Fear and anxiety can make us feel ill-equipped by nature, by God. But according to Cain in Quiet, not rushing ahead in the face of strong potential rewards, i.e. maintaining a strong respect for risk and uncertainty, is a powerful, maybe the most powerful predictor of success.

I should check those emails…oh, 2 text messages now…

We need not see distractions as all bad. In fact, in our morning pages today, Sheri and I decided to try an experiment to hold one thing we wanted insight on today. Mine was "distraction."

My hunch is this experiment might help me avoid getting bent out of shape by life’s (and wife’s) interruptions. 


Some folks do so many things at once that they have to use two screens.

I don't know when it started or why I forget this so often, but I frequently try to hold too much.

Is it any wonder I get frustrated when a practical matter like kids' violin practice or dinner is more pressing?

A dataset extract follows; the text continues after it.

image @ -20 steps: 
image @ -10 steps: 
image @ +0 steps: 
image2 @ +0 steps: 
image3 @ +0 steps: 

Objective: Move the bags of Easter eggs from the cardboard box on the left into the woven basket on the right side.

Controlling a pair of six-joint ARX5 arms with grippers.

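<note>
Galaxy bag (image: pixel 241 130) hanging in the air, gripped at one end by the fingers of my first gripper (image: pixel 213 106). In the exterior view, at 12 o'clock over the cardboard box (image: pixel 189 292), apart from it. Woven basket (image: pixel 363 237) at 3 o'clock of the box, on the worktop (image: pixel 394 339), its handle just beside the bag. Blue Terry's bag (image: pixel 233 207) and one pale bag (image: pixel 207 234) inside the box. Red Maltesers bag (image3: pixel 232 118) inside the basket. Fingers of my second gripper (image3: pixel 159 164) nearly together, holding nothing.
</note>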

And though I’m deeply in love with my wife, when I’m hot on the trail of some flash of lacking insight I think God's offering me, I could even turn down a kiss from the love of my life.

I’m happily married, thank God. But yes, this has actually happened.

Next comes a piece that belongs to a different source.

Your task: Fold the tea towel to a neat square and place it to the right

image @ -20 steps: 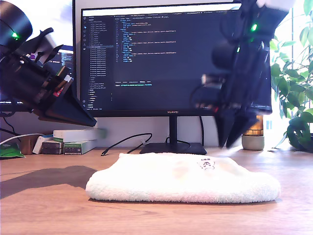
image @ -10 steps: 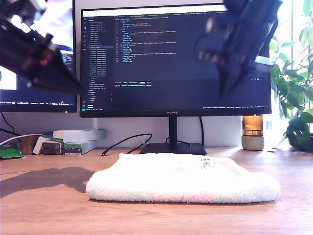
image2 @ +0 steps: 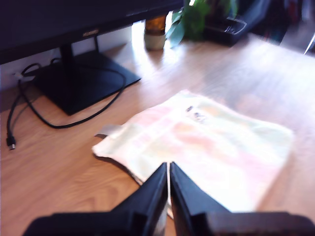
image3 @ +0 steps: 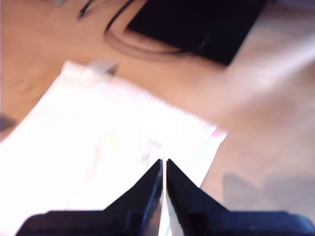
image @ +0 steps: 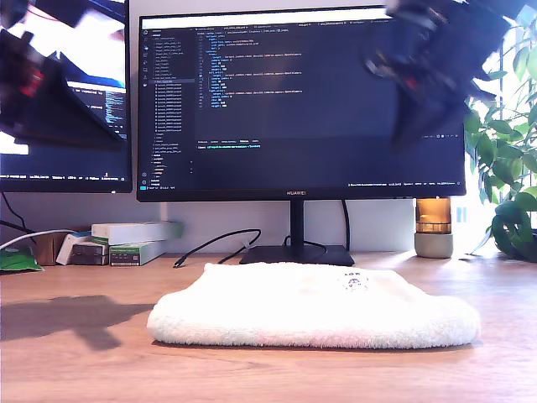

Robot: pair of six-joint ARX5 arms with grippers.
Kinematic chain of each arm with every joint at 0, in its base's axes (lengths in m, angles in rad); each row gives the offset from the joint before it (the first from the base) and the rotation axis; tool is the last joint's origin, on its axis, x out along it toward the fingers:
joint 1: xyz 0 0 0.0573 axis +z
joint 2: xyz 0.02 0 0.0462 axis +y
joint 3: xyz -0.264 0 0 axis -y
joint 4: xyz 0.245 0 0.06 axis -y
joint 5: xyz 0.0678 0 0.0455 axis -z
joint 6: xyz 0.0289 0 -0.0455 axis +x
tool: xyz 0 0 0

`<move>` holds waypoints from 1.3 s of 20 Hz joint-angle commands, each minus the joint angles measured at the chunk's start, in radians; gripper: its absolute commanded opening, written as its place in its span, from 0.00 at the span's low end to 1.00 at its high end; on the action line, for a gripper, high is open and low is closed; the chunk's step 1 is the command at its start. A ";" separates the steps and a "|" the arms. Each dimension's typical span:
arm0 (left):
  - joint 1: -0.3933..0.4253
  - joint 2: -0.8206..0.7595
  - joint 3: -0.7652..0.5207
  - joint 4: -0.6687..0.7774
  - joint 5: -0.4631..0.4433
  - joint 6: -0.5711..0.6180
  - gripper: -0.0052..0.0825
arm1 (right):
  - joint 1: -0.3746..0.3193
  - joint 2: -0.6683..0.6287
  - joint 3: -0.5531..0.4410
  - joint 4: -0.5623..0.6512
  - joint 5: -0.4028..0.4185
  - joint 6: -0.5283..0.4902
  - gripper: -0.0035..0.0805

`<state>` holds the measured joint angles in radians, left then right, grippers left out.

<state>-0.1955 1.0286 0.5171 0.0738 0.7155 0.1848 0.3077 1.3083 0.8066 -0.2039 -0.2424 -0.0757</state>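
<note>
Folded tea towel (image: pixel 315 306) lying flat on a wooden desk (image: pixel 75 369), its long axis running from the exterior view's left to the exterior view's right, parallel to the screen of the monitor (image: pixel 298 101) behind it; a small printed mark sits on its upper face toward the exterior view's right. My first gripper (image2: pixel 169 169) is raised clear of the cloth with its fingers pressed together and holding nothing; the towel lies just beyond its tips, and past the towel stand the monitor's stand base (image2: pixel 81 81), a looping black cable (image2: pixel 59 120) and a small pot (image2: pixel 155 32). My second gripper (image3: pixel 164 167) is likewise closed and empty above the towel, whose printed mark lies just ahead of its tips, with the stand base farther on. The exterior view alone shows the towel's thick rounded profile, a stack of small boxes (image: pixel 134 239) and a leafy plant (image: pixel 508 168), plus two dark arms high in the picture, too blurred, it seems, to assign to either gripper. The first wrist view alone reveals faint pink and green patches on the cloth.
</note>
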 commanded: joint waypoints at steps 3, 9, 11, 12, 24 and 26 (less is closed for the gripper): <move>-0.075 -0.045 -0.021 -0.063 0.036 0.024 0.04 | 0.025 -0.126 -0.145 0.034 -0.166 -0.153 0.03; -0.381 -0.037 -0.021 -0.110 -0.239 0.323 0.08 | 0.200 -0.127 -0.146 -0.042 -0.207 -0.584 0.04; -0.441 -0.027 -0.021 -0.160 -0.370 0.414 0.17 | 0.244 -0.127 -0.146 -0.076 -0.140 -0.645 0.16; -0.465 -0.016 -0.021 -0.184 -0.415 0.467 0.19 | 0.261 -0.124 -0.146 -0.096 -0.113 -0.689 0.23; -0.529 0.281 -0.021 -0.088 -0.533 0.745 0.29 | 0.294 -0.056 -0.146 -0.132 0.018 -0.893 0.26; -0.529 0.315 -0.021 -0.039 -0.534 0.764 0.29 | 0.293 -0.056 -0.146 -0.129 0.018 -0.893 0.26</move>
<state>-0.7212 1.3212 0.5121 0.0174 0.1810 0.9432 0.5976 1.2430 0.6636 -0.3378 -0.2245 -0.9668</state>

Obviously not a happy marriage thanks to me.

It’s only with help from some much more level heads–my wife's, parents', friends', even kids'–that I’ve managed to organize my manic mind into some still-very-loose structure (I'd bust out of anything more restrictive).

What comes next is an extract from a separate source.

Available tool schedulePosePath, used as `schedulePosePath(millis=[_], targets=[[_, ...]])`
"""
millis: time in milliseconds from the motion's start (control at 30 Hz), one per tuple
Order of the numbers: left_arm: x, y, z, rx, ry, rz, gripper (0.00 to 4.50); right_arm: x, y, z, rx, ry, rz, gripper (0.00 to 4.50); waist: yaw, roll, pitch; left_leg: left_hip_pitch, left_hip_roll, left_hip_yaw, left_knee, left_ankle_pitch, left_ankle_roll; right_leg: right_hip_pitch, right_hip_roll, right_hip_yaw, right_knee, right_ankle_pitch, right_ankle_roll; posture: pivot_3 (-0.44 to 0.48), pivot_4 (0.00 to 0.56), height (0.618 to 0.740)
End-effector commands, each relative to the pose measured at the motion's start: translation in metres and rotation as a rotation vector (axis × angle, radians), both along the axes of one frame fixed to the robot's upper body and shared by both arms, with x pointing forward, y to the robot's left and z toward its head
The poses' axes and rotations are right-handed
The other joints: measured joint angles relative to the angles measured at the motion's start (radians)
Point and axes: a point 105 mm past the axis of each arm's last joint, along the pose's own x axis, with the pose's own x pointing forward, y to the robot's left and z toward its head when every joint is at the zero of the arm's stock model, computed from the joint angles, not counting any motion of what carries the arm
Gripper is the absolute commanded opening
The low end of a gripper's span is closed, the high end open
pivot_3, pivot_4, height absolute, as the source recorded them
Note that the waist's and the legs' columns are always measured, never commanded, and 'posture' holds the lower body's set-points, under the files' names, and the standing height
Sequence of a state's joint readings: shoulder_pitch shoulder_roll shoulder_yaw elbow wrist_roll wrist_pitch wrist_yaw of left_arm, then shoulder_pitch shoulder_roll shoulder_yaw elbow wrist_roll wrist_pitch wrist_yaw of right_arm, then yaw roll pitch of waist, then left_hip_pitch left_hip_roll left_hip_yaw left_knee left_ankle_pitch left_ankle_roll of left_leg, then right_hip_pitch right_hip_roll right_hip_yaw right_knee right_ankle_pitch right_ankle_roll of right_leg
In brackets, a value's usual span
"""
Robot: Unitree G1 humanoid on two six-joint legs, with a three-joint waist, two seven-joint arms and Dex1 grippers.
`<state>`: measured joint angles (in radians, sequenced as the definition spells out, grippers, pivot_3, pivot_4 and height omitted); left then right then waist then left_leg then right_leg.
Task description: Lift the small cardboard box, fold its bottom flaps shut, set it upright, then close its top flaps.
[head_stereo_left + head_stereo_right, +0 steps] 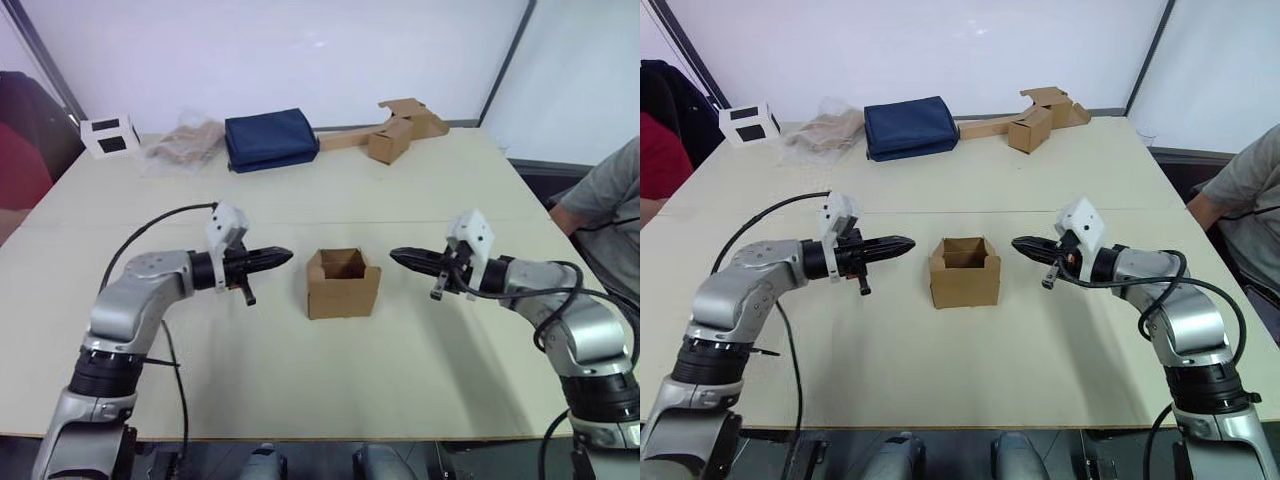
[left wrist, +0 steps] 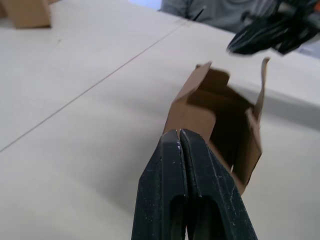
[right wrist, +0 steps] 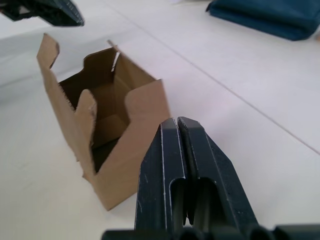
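Small cardboard box (image 1: 343, 283) sits upright mid-table (image 1: 420, 370), top flaps standing open; from the head view I see it between both arms, touched by neither. Left gripper (image 1: 283, 256) points at it from one side, right gripper (image 1: 398, 258) from the other (each near, with a gap). Left wrist view: black fingers (image 2: 172, 165) pressed together, empty, box just beyond the tips. Right wrist view: fingers (image 3: 172, 150) likewise closed on nothing, box interior visible beside them.

Silver-grey jointed metal arms with black bands, looping black cables and white wrist housings end in the tapered black two-fingered left gripper (image 1: 283, 256) and right gripper (image 1: 397, 258).
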<state>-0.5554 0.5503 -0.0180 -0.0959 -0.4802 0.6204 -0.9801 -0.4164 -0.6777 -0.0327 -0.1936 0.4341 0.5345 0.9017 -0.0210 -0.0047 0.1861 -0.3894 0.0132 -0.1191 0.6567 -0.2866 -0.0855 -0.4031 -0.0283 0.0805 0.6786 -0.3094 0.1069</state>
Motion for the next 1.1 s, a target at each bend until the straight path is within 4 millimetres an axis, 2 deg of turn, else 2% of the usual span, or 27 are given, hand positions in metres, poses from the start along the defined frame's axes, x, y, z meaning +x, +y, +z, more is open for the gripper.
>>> schedulePosePath(millis=[33, 367, 633, 833, 1100], targets=[[-0.003, -0.009, 0.007, 0.001, -0.043, -0.045, 0.03, -0.001, 0.01, 0.014, 0.0, -0.057, 0.045, 0.0, -0.001, 0.0, 0.0, 0.0, 0.0, 0.0, 0.0, 0.0, 0.0, 0.0, 0.0, 0.0, 0.0, 0.0, 0.0, 0.0, 0.15, 0.74], [0.006, -0.019, -0.016, 0.033, -0.036, -0.047, 0.03, 0.012, 0.016, 0.003, -0.046, -0.071, 0.061, 0.0, 0.0, 0.0, 0.0, 0.0, 0.0, 0.0, 0.0, 0.0, 0.0, 0.0, 0.0, 0.0, 0.0, 0.0, 0.0, 0.0, 0.15, 0.74], [0.008, -0.026, -0.023, 0.04, -0.04, -0.048, 0.03, 0.013, 0.024, 0.0, -0.037, -0.065, 0.097, 0.0, 0.0, 0.0, 0.0, 0.0, 0.0, 0.0, 0.0, 0.0, 0.0, -0.001, 0.0, 0.0, 0.0, 0.0, 0.0, 0.0, 0.15, 0.74], [0.018, -0.026, -0.031, 0.059, -0.054, -0.005, 0.03, 0.009, 0.03, -0.005, -0.033, -0.041, 0.154, 0.0, 0.0, 0.0, 0.0, 0.0, 0.0, 0.0, 0.0, 0.0, 0.0, 0.0, 0.0, 0.0, 0.0, 0.0, 0.0, 0.0, 0.15, 0.74], [0.018, -0.029, -0.033, 0.055, -0.05, -0.006, 0.03, 0.01, 0.036, -0.021, -0.094, -0.017, 0.186, 0.0, 0.0, 0.0, 0.0, 0.0, 0.0, 0.0, 0.0, 0.0, 0.0, 0.0, 0.0, 0.0, 0.0, 0.0, 0.0, 0.0, 0.15, 0.74]])
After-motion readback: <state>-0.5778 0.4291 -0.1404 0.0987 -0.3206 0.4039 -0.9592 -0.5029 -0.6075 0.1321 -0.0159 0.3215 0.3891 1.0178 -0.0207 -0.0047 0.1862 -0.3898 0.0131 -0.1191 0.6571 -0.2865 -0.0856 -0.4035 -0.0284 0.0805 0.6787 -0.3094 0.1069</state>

Work is calling…people waiting…I really should go do something…

Shhh…it's okay. Even so, it isn’t as though my “Noodlings” file isn’t full to overflowing with the brain batter that flings every which way when I’m hot on the trail of a flash of lacking insight (let’s just go ahead and shorten this cumbersome phrase to “HotToFoLI” to save time–which also conjures “hot to trot,” “hot to fly,” as in, my desire to escape this mortal coil and join the spirit in the sky, and “hot to follow” white rabbits of curiosity…also it rhymes with Hot Tamales which are the bomb even if they're no match for Atomic Fireballs. And yes, all of this is applicable.)

But most of all, HotToFoLI is folly. Of the highest order.

It will ruin me. In fact, it has threatened to many times.

There’s nothing wrong with excitement and passion. But when it isn’t kept in check, it can do unspeakable damage. If this needles you in any way, you probably have some apologies to make like I do (and don’t get distracted from the point, but remember to actually follow through with that conviction when we’re done here–it could be very rewarding).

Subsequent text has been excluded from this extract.